══ RECORDED INFORMATION

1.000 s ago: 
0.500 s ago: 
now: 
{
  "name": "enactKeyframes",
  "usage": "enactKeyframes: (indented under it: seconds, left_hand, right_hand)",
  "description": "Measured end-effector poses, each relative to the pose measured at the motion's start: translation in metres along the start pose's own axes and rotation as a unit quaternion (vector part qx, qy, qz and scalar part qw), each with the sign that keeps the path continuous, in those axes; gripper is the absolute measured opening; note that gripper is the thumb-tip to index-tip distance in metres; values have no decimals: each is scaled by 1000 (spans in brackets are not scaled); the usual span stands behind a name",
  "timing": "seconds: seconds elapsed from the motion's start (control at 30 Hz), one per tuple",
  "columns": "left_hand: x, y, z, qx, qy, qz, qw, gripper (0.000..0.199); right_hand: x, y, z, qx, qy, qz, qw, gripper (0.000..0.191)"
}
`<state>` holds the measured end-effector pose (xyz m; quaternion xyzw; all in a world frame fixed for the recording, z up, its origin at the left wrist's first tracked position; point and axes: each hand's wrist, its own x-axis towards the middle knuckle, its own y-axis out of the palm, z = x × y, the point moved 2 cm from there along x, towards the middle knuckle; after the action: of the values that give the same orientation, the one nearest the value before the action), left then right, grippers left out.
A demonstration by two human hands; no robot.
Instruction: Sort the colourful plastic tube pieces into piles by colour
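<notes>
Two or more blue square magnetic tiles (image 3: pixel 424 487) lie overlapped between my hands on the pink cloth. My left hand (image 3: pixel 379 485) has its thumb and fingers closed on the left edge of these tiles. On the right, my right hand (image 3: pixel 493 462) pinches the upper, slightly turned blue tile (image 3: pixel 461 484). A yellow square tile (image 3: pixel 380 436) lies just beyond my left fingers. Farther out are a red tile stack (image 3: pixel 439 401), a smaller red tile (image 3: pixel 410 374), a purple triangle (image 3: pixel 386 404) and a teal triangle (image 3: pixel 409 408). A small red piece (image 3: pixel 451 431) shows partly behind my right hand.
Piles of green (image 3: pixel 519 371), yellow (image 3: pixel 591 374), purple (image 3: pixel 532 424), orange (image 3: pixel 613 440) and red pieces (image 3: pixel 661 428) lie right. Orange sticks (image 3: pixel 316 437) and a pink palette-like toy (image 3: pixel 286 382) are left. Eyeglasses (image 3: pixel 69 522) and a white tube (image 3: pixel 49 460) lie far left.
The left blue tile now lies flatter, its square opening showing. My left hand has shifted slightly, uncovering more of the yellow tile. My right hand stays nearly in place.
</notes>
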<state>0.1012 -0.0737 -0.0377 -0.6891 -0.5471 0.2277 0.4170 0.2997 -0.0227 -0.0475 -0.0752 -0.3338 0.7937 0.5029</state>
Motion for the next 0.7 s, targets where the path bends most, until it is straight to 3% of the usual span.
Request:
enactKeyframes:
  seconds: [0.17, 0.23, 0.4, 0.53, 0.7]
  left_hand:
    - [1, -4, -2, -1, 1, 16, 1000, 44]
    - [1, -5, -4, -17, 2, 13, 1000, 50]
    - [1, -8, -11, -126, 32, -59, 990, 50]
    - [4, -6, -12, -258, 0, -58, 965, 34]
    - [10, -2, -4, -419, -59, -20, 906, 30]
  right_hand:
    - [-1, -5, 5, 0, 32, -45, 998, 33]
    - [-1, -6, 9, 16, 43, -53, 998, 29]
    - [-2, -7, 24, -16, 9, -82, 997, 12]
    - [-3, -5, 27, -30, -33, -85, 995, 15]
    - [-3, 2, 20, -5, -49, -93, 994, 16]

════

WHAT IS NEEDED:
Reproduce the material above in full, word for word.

TASK RESULT:
1.000 s ago: 
0.500 s ago: 
now: 
{
  "name": "enactKeyframes",
  "usage": "enactKeyframes: (indented under it: seconds, left_hand, right_hand)",
  "description": "Measured end-effector poses, each relative to the pose measured at the motion's start: translation in metres along the start pose's own axes and rotation as a unit quaternion (vector part qx, qy, qz and scalar part qw), each with the sign that keeps the path continuous, in those axes; gripper is the absolute measured opening; note that gripper is the thumb-tip to index-tip distance in metres; values have no decimals: each is scaled by 1000 (spans in brackets are not scaled); the usual span stands behind a name",
  "timing": "seconds: seconds elapsed from the motion's start (control at 30 Hz), one per tuple",
  "columns": "left_hand: x, y, z, qx, qy, qz, qw, gripper (0.000..0.199); right_hand: x, y, z, qx, qy, qz, qw, gripper (0.000..0.191)"
}
`<state>` holds the measured end-effector pose (xyz m; quaternion xyzw; all in a world frame fixed for the recording, z up, its origin at the left wrist's first tracked position; point and axes: each hand's wrist, its own x-axis towards the middle knuckle, its own y-axis out of the palm, z = x × y, the point moved 2 cm from there along x, towards the middle knuckle; after the action: of the values that give the same orientation, the one nearest the value before the action), left then right, grippers left out.
A demonstration by two human hands; no robot.
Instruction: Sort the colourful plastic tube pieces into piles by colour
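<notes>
Two or more blue square magnetic tiles (image 3: pixel 424 487) lie overlapped between my hands on the pink cloth. My left hand (image 3: pixel 379 485) has its thumb and fingers closed on the left edge of these tiles. On the right, my right hand (image 3: pixel 493 462) pinches the upper, slightly turned blue tile (image 3: pixel 461 484). A yellow square tile (image 3: pixel 380 436) lies just beyond my left fingers. Farther out are a red tile stack (image 3: pixel 439 401), a smaller red tile (image 3: pixel 410 374), a purple triangle (image 3: pixel 386 404) and a teal triangle (image 3: pixel 409 408). A small red piece (image 3: pixel 451 431) shows partly behind my right hand.
Piles of green (image 3: pixel 519 371), yellow (image 3: pixel 591 374), purple (image 3: pixel 532 424), orange (image 3: pixel 613 440) and red pieces (image 3: pixel 661 428) lie right. Orange sticks (image 3: pixel 316 437) and a pink palette-like toy (image 3: pixel 286 382) are left. Eyeglasses (image 3: pixel 69 522) and a white tube (image 3: pixel 49 460) lie far left.
The left blue tile now lies flatter, its square opening showing. My left hand has shifted slightly, uncovering more of the yellow tile. My right hand stays nearly in place.
</notes>
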<state>0.1012 -0.0737 -0.0377 -0.6891 -0.5471 0.2277 0.4170 0.2997 -0.0227 -0.0475 -0.0752 -0.3338 0.7937 0.5029</state>
Motion for the next 0.7 s, targets where the path bends most, until it is straight to 3% of the usual span.
Request:
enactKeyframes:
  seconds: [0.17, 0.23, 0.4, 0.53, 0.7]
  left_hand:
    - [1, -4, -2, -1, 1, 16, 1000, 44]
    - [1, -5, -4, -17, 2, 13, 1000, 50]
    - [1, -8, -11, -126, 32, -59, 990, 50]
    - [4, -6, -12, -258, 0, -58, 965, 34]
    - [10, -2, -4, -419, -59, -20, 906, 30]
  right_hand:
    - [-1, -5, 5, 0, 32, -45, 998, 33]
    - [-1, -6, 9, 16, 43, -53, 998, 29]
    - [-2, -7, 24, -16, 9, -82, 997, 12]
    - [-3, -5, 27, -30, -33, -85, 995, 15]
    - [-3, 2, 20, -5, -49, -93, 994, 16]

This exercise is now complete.